• **WORK TO BE COMPLETED**:
Print the lines exactly. Start at the first line of the material below, end with the line that contains "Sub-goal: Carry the", and skip all pictures.

• **DATA PROVIDED**:

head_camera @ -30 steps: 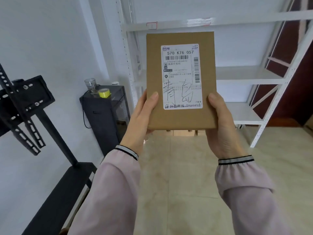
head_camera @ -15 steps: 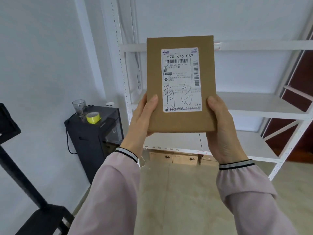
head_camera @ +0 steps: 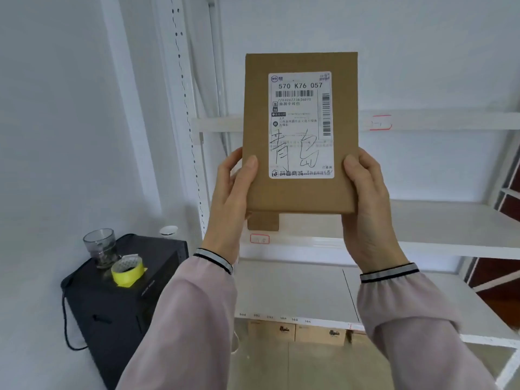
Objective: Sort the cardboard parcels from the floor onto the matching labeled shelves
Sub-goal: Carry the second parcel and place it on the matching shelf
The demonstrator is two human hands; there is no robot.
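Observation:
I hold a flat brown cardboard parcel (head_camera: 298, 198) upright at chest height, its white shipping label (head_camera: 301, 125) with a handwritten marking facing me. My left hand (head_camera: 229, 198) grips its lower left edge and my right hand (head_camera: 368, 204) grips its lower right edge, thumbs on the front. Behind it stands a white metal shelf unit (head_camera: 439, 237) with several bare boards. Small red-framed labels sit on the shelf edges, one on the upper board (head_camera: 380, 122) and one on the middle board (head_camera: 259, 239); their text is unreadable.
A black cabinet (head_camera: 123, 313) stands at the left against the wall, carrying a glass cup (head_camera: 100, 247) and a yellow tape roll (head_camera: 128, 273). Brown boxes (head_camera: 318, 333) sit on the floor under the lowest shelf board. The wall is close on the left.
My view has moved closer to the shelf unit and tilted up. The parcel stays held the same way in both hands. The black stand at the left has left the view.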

• **RESPONSE TO THE TASK**:
head_camera @ -30 steps: 
head_camera @ -15 steps: 
head_camera @ +0 steps: 
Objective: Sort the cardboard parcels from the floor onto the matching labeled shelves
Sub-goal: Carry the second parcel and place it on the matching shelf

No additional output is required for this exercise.